AMENDATORY SECTION(Amending WSR 12-23-057, filed 11/19/12, effective 12/20/12)

WAC 170-297-7680   Safe food handling.   (1) Program staff must follow the safe preparation, cooking, and serving guidelines in the current edition of the food workers manual prepared by the state department of health.

     (((a) Food must be served at temperatures of not less than one hundred thirty-five degrees Fahrenheit for hot foods and not more than forty-one degrees Fahrenheit for cold foods.

     (b) All opened moist foods that have not been served must be covered, dated, and maintained at a temperature of forty-one degrees Fahrenheit or lower in the refrigerator or frozen in the freezer.

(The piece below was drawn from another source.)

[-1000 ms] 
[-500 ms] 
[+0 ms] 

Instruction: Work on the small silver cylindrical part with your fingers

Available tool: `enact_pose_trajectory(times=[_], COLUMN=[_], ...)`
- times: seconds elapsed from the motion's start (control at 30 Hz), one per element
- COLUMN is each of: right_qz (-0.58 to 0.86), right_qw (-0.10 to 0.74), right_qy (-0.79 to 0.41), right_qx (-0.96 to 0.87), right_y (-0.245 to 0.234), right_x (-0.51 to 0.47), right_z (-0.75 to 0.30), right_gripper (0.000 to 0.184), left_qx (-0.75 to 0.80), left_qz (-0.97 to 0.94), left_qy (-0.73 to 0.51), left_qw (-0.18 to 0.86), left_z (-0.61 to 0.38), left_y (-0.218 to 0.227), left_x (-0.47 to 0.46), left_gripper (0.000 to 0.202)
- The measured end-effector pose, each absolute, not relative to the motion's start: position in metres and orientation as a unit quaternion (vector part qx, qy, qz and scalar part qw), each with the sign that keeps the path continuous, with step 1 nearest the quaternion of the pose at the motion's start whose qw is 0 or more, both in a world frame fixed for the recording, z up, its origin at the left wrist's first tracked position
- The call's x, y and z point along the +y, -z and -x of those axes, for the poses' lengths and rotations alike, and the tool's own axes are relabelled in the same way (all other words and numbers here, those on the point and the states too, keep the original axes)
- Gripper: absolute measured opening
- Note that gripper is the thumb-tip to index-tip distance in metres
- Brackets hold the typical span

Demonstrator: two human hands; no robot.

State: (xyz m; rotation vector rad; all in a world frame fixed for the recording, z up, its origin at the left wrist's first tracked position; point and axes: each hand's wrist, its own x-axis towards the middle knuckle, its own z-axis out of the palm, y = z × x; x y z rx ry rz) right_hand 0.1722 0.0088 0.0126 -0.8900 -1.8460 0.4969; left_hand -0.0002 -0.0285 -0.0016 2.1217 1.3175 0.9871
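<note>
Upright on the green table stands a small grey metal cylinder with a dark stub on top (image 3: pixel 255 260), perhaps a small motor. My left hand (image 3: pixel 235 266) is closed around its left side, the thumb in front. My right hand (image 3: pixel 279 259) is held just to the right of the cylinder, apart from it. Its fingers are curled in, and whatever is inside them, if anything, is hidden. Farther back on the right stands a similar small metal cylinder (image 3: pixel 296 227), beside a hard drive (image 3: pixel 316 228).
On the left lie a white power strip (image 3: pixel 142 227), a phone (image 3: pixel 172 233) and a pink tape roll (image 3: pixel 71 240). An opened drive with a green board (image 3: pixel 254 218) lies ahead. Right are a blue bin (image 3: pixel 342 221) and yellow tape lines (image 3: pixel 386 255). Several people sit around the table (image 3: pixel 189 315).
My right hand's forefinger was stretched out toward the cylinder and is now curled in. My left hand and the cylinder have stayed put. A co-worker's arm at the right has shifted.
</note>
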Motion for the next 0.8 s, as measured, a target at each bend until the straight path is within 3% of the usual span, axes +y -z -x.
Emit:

     (c) Raw animal foods must be fully cooked to heat all parts of the food to a temperature and for a time of:

     (i) One hundred forty-five degrees Fahrenheit or above for fifteen seconds for fish and meat;

     (ii) One hundred sixty degrees Fahrenheit for fifteen seconds for chopped or ground fish, chopped or ground meat or raw eggs; or

     (iii) One hundred sixty-five degrees Fahrenheit or above for fifteen seconds for poultry or stuffed fish, stuffed meat, stuffed pasta, stuffed poultry, or stuffing containing fish meat or poultry.

     (d) Potentially hazardous cooked foods must be cooled in an uncovered container, protected from cross contamination, and in a shallow layer of three inches or less in cooling equipment maintained at an ambient temperature of forty-one degrees Fahrenheit or less.

     (2) Program staff must:

     (a) Wash their hands prior to preparing food and after handling raw meats, poultry, or fish; and

     (b) Not prepare food when ill with vomiting, diarrhea or infectious skin sores that cannot be covered.

     (3))) (2) Previously prepared food may be served if:

     (a) The food was not previously served; and

     (b) It was stored at the proper temperature for less than twenty-four hours after preparation.

     (((4))) (3) Leftover foods or opened foods in the refrigerator must be labeled with the date that they were opened or cooked.

     (((5))) (4) Each staff person preparing or handling food must maintain a current Washington state department of health food worker's permit.

[Statutory Authority: Chapter 43.215 RCW. 12-23-057, § 170-297-7680, filed 11/19/12, effective 12/20/12.]